Bagnel eyed the darkship. He examined the small platform at the axis, usually shared by Grauel and Barlog. He licked his lips, frightened.

Marika said, "Grauel, Barlog, you stay here. That will give him more room."

The huntresses surveyed the unfriendly male crowd with narrowed eyes. Unconsciously, Barlog unslung her rifle. Grauel asked, "Is that wise, Marika?"

"You'll be all right. Bagnel will be my hostage for your safety. Come on, tradermale. You claim to be the equal of any female. Can you fly with no cushion under your tail and no canopy to keep the wind out of your whiskers?"

Bagnel licked his lips and approached the darkship.

Grauel and Barlog stepped down. Marika suggested, "Use the harness, Bagnel. Don't try to show off the first time. First-timers have been known to get dizzy and fall if they aren't harnessed."

Bagnel was not too proud to harness himself. He did so carefully, under the grim gaze of the leading bath.

They were angry, those old silth. Marika expected them to resist when she tried to take the darkship up, so she lifted off before they were ready, violently, shocking them into assuming their roles for their own safety's sake.

She made a brief flight of it, stretching her capabilities, then brought the darkship down within inches of where it had settled before.

Bagnel unfastened his harness with trembling fingers. He expelled a great breath as he stepped down to the concrete.

"You look a little frayed," Marika teased.

"Do I, now? Ground crew! Prepare the number-two Sting. Come with me, Marika. It's my turn."

Grauel, Barlog, and the bath watched, perplexed, as Bagnel seated Marika in the Sting's rear seat and strapped her in.

"What's this?" Marika asked. She had worn no harness when they had flown in trainers.

"Parachute. In case we have to jump."

Bagnel wriggled into the forward seat, strapped himself in. One of the ground crew spun the ship's airscrew. The engine coughed, caught, belched smoke that stung Marika's eyes and watered her nose. The ground crew jerked the blocks away from the ship's wheels.

The aircraft bucked and roared with a power unlike any Marika had seen in the trainers. Its deep-throated growl swelled, swelled. When Bagnel let off the brakes, the ship raced down the airstrip, jumped into the air, climbed faster than was possible for any darkship.

Bagnel leveled off at one thousand feet. "All right, smart pup. Let's see about your courage."

The Sting tilted, dove. The airstrip swelled, spun. Buildings whirled dizzyingly. "You're getting too close," Marika said.

The ground kept coming up. Slam! It stopped spinning. Slam! Marika's seat pressed into her back hard. Her guts sagged inside her. The ground slid away ahead. The horizon appeared momentarily, then whipped upward as Bagnel dumped another fifty feet of altitude. It reappeared and rotated as Bagnel rolled the aircraft.
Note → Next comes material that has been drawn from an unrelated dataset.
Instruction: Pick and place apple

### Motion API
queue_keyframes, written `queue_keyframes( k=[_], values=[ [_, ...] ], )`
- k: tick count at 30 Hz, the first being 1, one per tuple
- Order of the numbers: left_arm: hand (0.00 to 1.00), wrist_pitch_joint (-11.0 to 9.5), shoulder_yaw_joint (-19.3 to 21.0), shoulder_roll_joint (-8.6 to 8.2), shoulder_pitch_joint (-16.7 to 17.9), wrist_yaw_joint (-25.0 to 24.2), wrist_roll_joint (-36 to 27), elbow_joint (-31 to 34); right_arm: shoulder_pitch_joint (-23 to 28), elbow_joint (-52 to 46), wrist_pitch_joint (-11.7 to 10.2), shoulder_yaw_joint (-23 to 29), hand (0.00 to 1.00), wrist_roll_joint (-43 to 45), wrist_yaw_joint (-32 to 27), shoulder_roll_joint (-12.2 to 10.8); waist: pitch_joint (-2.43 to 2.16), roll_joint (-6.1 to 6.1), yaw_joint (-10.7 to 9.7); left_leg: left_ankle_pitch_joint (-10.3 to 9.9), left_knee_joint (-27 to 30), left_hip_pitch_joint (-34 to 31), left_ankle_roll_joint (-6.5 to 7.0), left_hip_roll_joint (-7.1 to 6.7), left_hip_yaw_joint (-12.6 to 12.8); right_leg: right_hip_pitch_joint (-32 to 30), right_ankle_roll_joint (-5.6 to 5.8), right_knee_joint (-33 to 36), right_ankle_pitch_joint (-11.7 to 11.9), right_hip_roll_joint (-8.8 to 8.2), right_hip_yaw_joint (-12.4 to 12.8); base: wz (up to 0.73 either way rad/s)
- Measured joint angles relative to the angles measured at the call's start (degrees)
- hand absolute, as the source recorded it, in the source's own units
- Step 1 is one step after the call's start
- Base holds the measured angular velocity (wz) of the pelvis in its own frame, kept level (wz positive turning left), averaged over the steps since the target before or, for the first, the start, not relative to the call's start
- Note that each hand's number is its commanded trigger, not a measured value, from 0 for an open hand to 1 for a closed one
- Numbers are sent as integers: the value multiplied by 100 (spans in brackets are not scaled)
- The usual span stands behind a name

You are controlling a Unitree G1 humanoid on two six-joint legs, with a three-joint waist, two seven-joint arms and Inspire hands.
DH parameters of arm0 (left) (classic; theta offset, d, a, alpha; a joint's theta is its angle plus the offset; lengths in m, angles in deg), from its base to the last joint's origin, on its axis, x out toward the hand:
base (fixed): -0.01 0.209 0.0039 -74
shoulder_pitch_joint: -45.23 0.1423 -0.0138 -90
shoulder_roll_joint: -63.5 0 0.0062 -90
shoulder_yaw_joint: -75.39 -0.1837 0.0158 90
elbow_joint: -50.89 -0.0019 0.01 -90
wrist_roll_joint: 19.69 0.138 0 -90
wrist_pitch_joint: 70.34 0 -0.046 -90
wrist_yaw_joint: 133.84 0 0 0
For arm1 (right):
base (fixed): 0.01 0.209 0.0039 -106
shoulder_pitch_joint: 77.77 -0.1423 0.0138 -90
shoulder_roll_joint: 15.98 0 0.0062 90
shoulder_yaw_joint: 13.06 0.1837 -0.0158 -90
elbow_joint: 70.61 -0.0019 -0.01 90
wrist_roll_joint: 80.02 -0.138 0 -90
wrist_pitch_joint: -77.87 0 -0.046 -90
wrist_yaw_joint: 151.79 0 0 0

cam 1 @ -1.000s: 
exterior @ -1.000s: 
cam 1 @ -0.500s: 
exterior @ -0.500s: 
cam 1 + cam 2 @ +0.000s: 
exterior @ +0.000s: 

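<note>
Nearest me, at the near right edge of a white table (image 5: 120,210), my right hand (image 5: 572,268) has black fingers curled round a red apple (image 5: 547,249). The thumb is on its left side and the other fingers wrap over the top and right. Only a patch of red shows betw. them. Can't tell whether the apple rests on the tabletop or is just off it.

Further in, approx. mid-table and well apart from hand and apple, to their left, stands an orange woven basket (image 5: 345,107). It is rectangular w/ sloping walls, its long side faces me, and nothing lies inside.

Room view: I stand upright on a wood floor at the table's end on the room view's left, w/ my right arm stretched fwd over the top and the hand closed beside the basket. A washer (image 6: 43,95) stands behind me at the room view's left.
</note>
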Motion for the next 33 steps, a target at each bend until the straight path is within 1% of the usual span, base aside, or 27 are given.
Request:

It seemed she could pluck the frightened growls from the lips of Grauel and Barlog as the ship roared past them.

The great engine grumbled more deeply as Bagnel demanded more of it. Clouds appeared ahead-and slid away as Bagnel took the ship over onto its back. He completed the loop, resumed the climb, reached five thousand feet, and went into a stall. The ship spun and fluttered.

Bagnel turned, said, "I've been meaning to ask you about that business in the Ponath last summer. What happened anyway? I've heard so many different stories ... "

Marika could make no sense of what was happening outside. She clung to her courage by a thread. "Shouldn't you be paying attention to what you're doing?"

"No problem. I thought this would be a chance to talk without those two arfts hanging over your shoulder."

"I ambushed a mob of nomads. It was a tough fight. Hardly anybody got out on either side. That's all there was to it." Her eyes grew wider as the surface drew closer.

"Really? There are so many rumors. I suppose they're exaggerated."

"No doubt." He was digging. Carrying out an inquiry on instructions from his masters, she supposed. The brethren seniors would be getting nervous. They would want to know the Reugge game. That amused her mildly. She did not know the game herself. The most senior kept its strings held close to her heart.

"Looks like time to do something here," Bagnel said. "Unless you'd like to land the hard way?"

"I'd rather not."

"You're a cool one, Marika."

"I'm scared silly. But silth aren't allowed to show fear."

He glanced back, amused, then faced forward intently. He took control. The world stopped rocking and spinning. Then Bagnel went into a hard roll.

Something popped in the right wing. Marika watched a strut tear away, dragging fabric and wire. The ship staggered. The fragment spun behind, whipping at the end of a wire, threatening to pull more wing with it. "I think we might have trouble, Bagnel."

"I think you might be right. Hang on. I'll take us down."

His landing was as stately and smooth as any he had made in a trainer. He brought the wounded ship to a halt just yards from his ground crew, killed the engine. "What did you think, Marika?"

The roar in her ears began to fade. "I think you got even. Let's don't do that to each other anymore."

"Right." He unbuckled, climbed out, and dropped from the lower wing to the concrete. Marika followed. When he finished briefing the ground crew about the strut, he told Marika, "You'd better leave now. My masters won't be happy as it is."

"Why not?"

"You dropped in unannounced. Better give warning from now on. Every time."

Marika glanced at the freighter. She wondered if it really had brought in something the tradermales did not want seen by silth eyes. "All right. Whatever you say. Oh. I wanted to tell you. The most senior says it's all right if you want to visit me at the cloister. If you have time off and have nothing better to do. My time isn't as tight as it once was. I spend most of it learning the darkship. Maybe we could try another flight on one."

News of that permission had scandalized the older sisters. Already they considered her friendship with Bagnel a filthy reflection upon the cloister, a degradation, though there was nothing even a little scandalous in the relationship. When her periodic estrus threatened, Marika was scrupulous about sinter, the self-isolation of silth who had not yet completed the Toghar ceremonies leading to full sisterhood. The pressure remained silent, but it was mounting. Her resistance was becoming more conscious.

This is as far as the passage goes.